Permanent Zambezi Watercourse Commission (ZAMCOM) Secretariat Fully Operational
January 22, 2015
The Permanent Zambezi Watercourse Commission (ZAMCOM) Secretariat (ZAMSEC) has been established and is fully operational in Harare, Zimbabwe. This follows the appointment of an Executive Secretary who took office in July 2014, and was joined by competitively recruited professional and support staff in January 2015.
ZAMCOM is a river basin organization set up by the eight countries that share the Zambezi river through an agreement signed in 2004. These are Angola, Botswana, Malawi, Mozambique, Nambia, Tanzania, Zambia and Zimbabwe.
ZAMSEC is one of the three organs of the ZAMCOM as stipulated in the Agreement. The others are the Council of Ministers and the ZAMCOM Technical Committee (ZAMTEC) which were instituted before the Secretariat was established.

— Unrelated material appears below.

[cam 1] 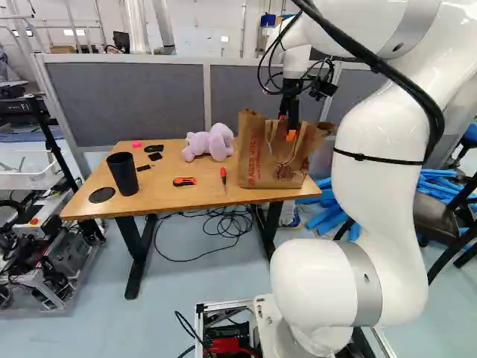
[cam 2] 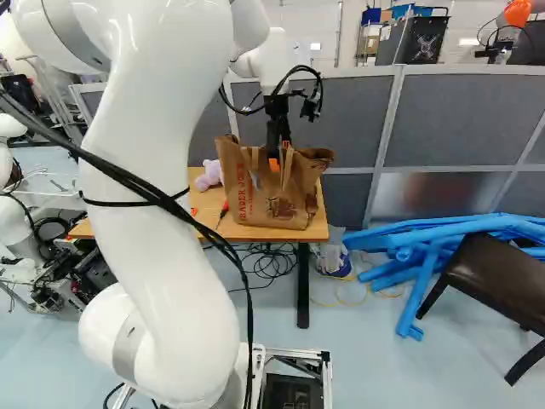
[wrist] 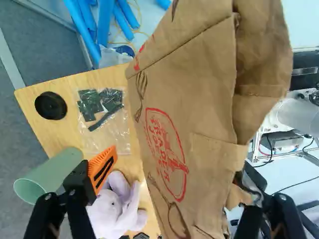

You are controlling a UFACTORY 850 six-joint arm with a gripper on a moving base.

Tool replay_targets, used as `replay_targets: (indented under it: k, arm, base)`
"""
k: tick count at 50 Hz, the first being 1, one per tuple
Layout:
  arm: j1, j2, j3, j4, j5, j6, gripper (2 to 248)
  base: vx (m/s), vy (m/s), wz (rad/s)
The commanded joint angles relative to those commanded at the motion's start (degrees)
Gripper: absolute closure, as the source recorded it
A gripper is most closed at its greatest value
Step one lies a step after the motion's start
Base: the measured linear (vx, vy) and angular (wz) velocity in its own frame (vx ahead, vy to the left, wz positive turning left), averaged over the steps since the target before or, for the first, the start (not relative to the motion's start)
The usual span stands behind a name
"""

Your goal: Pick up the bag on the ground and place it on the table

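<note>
Left base view: brown paper bag [cam 1: 261, 160] upright on the wooden bench [cam 1: 160, 195], at its right end. Hand [cam 1: 287, 127] pointing down at the bag's top. Purple plush [cam 1: 209, 143] just beside the bag. Orange-handled screwdriver [cam 1: 223, 176] between bag and orange-and-black tool [cam 1: 184, 181]. Dark tumbler [cam 1: 123, 174] further left, black disc [cam 1: 101, 195] next to it.

Right base view: same bag, base on the bench, near the end closest to the blue foam tubes [cam 2: 421, 256]. Dark chair [cam 2: 502, 285] on the floor at the right.

Wrist view: hand [wrist: 177, 174] released, fingers wide apart, bag between them, not clamped. Orange pad [wrist: 102, 167] is clear of the paper. Plush beside that finger, green cup [wrist: 50, 174] past it. Clear bag of dark pieces [wrist: 103, 117] next to black round thing [wrist: 51, 105].
</note>
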Motion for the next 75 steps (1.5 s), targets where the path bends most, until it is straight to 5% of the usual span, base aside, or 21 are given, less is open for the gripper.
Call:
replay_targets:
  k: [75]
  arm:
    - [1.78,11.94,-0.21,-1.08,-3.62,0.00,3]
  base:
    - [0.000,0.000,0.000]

The ZAMCOM Secretariat is financially supported by the riparian states and a number of cooperating partners including the Danish Government through its Ministry of Foreign Affairs International Development Cooperation (DANIDA), GIZ and the World Bank.
ZAMCOM’s objective is to “promote the equitable and reasonable utilization of the water resources of the Zambezi watercourse as well as the efficient management and sustainable development thereof”.
The Secretariat, is expected to provide efficient and timely support to cooperation among the riparian states as well as plan and organize basin-wide activities involving stakeholders at all levels.
The Secretariat is led by Professor Zeb Phiri who is a Zambian and a well respected water resources engineer who has spent most of his life working on issues around water resources development and management in his country, the region and beyond.
Professor Phiri comes to the Secretariat with a wealth of experience in the transboundary nature of water resources development and management having been manager for the Zambezi Action Plan Project 6.2 (ZACPRO 6.2), a SADC project that witnessed the birth of the ZAMCOM Agreement. He has also worked at various levels within the Zambezi river basin including being a lecturer and Dean of the School of Engineering at the University of Zambia. He has sat on boards of various international organizations including the Global Water Partnership for Southern Africa (GWP SA).
The Secretariat has engaged regional professional staff for its various programmes which include Strategic Planning; Information, Communication and Partnerships; the Zambezi Water Information System (ZAMWIS); and Accounts, Finance and Human resources. It also has support staff in various areas.
As part of its three-year work plan, the Secretariat is expected to develop a Zambezi Basin Strategic Plan (ZSP) that will be used as a reliable and accepted basis for decision making on investments. The Secretariat is also expected to operationalise the key provision of the ZAMCOM Agreement among them, rules of notification and prior consultation on planned measures/projects and the collection and dissemination of information and data in support of improved planning and decision making for the sustainable management and development of the basin.
“Water is a critical resource in the life and development of nations to ensure poverty alleviation. What is encouraging is that the riparian states have realized that there is more to be gained by working together over shared waters and that cooperation is an imperative rather than an option,” said Professor Phiri.
He said the successful transboundary management of the Zambezi river basin, the largest shared watercourse in southern Africa, presents an opportunity for cooperation in managing shared water resources for regional economic development and integration in southern Africa.